Exercise details → When you return the data, keep every line exactly as it is and leave out the pictures.

Raw data →

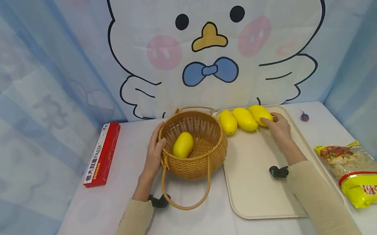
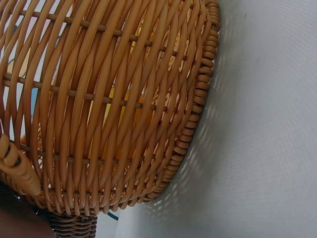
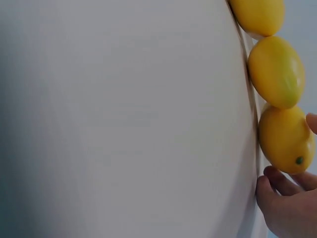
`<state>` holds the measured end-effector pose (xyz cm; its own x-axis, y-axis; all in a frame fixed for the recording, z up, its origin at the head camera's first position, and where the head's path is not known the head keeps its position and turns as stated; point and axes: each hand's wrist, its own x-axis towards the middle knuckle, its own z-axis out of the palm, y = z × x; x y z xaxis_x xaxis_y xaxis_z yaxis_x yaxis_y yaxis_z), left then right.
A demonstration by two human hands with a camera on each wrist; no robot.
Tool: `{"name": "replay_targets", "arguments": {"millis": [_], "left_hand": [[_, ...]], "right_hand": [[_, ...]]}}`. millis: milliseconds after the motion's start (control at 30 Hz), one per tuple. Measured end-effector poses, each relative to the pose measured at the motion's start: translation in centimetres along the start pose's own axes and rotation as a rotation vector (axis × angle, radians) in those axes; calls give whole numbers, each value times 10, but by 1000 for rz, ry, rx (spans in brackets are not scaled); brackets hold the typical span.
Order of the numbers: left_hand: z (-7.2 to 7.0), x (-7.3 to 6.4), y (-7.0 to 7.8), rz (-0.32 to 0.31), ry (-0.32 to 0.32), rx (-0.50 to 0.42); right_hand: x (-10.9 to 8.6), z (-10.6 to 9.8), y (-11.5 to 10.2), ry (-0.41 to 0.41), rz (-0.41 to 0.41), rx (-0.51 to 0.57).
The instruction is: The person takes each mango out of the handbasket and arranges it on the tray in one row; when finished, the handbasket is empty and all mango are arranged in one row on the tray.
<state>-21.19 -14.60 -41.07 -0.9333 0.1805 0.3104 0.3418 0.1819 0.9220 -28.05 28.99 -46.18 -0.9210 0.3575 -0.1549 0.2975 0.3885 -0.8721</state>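
Note:
A round wicker basket (image 1: pixel 192 167) stands left of the tray, with one yellow mango (image 1: pixel 183 145) inside. My left hand (image 1: pixel 152 152) holds the basket's left side, the thumb at the rim. In the left wrist view the woven wall (image 2: pixel 109 99) fills most of the picture, and yellow shows through its gaps. Three mangoes lie in a row at the tray's far edge: a left one (image 1: pixel 227 122), a middle one (image 1: pixel 245 119) and a right one (image 1: pixel 258 114). My right hand (image 1: pixel 280 129) grips the right mango's near end between thumb and fingers.
The cream tray (image 1: pixel 257 186) lies under my right forearm. A red pasta box (image 1: pixel 106 157) is at the left, a yellow noodle bag (image 1: pixel 362 177) at the right, and a small purple wrapped candy (image 1: pixel 304 116) behind it. One basket handle (image 1: pixel 189 208) hangs toward the front.

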Motion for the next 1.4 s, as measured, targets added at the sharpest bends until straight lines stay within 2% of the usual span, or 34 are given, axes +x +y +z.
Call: {"name": "replay_targets", "arguments": {"millis": [200, 500, 833, 1000, 1200, 1400], "left_hand": [[-1, 0, 0, 5, -3, 0], [-1, 0, -1, 2, -7, -8], [-1, 0, 0, -1, -3, 4], [-2, -2, 0, -2, 0, -7], [-3, -1, -1, 3, 0, -18], [-2, 0, -1, 0, -5, -20]], "right_hand": [[-1, -3, 1, -40, 12, 1], [3, -8, 8, -62, 11, 86], [1, -12, 5, -83, -30, 103], [-6, -12, -5, -27, -108, 49], [-20, -11, -28, 56, -263, -15], [-38, -2, -56, 58, -387, -33]]}}
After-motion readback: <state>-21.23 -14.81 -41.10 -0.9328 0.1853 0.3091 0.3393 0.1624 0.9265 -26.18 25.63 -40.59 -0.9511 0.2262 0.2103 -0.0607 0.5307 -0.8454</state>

Exercise result →
`<state>` holds the measured end-effector pose (xyz cm; its own x-axis, y-axis; all in a frame fixed for the recording, z up, its origin at the head camera's first position, and where the head's path is not known the head keeps its position and turns as stated; point and axes: each hand's wrist, its own x-axis towards the middle knuckle, its own z-axis out of the palm, y = z × x; x y z xaxis_x xaxis_y xaxis_z yaxis_x yaxis_y yaxis_z), left then right.
A demonstration by two human hands with a camera on each wrist; no robot.
Tool: `{"name": "replay_targets", "arguments": {"millis": [_], "left_hand": [[_, ...]], "right_hand": [[_, ...]]}}`. millis: milliseconds after the motion's start (control at 30 Hz), one per tuple. Measured end-effector poses, each relative to the pose measured at the motion's start: translation in centimetres along the start pose's own axes and rotation as a rotation vector (axis × angle, radians) in those axes; calls give whole numbers, each value times 10, but by 1000 for rz, ry, rx (spans in brackets are not scaled); brackets hold the typical span.
Order of the numbers: left_hand: z (-7.2 to 7.0), x (-7.3 to 6.4), y (-7.0 to 7.8), rz (-0.32 to 0.31), ry (-0.32 to 0.32), rx (-0.50 to 0.42); right_hand: x (-10.9 to 8.6), z (-10.6 to 9.8), y (-11.5 to 10.2), ry (-0.41 to 0.41), rz (-0.41 to 0.41), rx (-0.51 to 0.57).
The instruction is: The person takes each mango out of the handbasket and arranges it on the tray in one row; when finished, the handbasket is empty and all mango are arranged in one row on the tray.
<state>-21.19 -14.60 -41.07 -0.9333 0.1805 0.3104 0.3418 0.1819 0.9220 -28.05 28.99 -46.18 -0.9210 0.3575 -0.1549 0.2975 0.3885 -0.8721</state>
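Note:
A round wicker basket (image 1: pixel 192 167) stands left of the tray, with one yellow mango (image 1: pixel 183 145) inside. My left hand (image 1: pixel 152 152) holds the basket's left side, the thumb at the rim. In the left wrist view the woven wall (image 2: pixel 109 99) fills most of the picture, and yellow shows through its gaps. Three mangoes lie in a row at the tray's far edge: a left one (image 1: pixel 227 122), a middle one (image 1: pixel 245 119) and a right one (image 1: pixel 258 114). My right hand (image 1: pixel 280 129) grips the right mango's near end between thumb and fingers.
The cream tray (image 1: pixel 257 186) lies under my right forearm. A red pasta box (image 1: pixel 106 157) is at the left, a yellow noodle bag (image 1: pixel 362 177) at the right, and a small purple wrapped candy (image 1: pixel 304 116) behind it. One basket handle (image 1: pixel 189 208) hangs toward the front.
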
Motion for the next 1.4 s, as measured, targets added at the sharpest bends until straight lines stay within 2% of the usual span, or 34 are given, axes +x +y +z.
Call: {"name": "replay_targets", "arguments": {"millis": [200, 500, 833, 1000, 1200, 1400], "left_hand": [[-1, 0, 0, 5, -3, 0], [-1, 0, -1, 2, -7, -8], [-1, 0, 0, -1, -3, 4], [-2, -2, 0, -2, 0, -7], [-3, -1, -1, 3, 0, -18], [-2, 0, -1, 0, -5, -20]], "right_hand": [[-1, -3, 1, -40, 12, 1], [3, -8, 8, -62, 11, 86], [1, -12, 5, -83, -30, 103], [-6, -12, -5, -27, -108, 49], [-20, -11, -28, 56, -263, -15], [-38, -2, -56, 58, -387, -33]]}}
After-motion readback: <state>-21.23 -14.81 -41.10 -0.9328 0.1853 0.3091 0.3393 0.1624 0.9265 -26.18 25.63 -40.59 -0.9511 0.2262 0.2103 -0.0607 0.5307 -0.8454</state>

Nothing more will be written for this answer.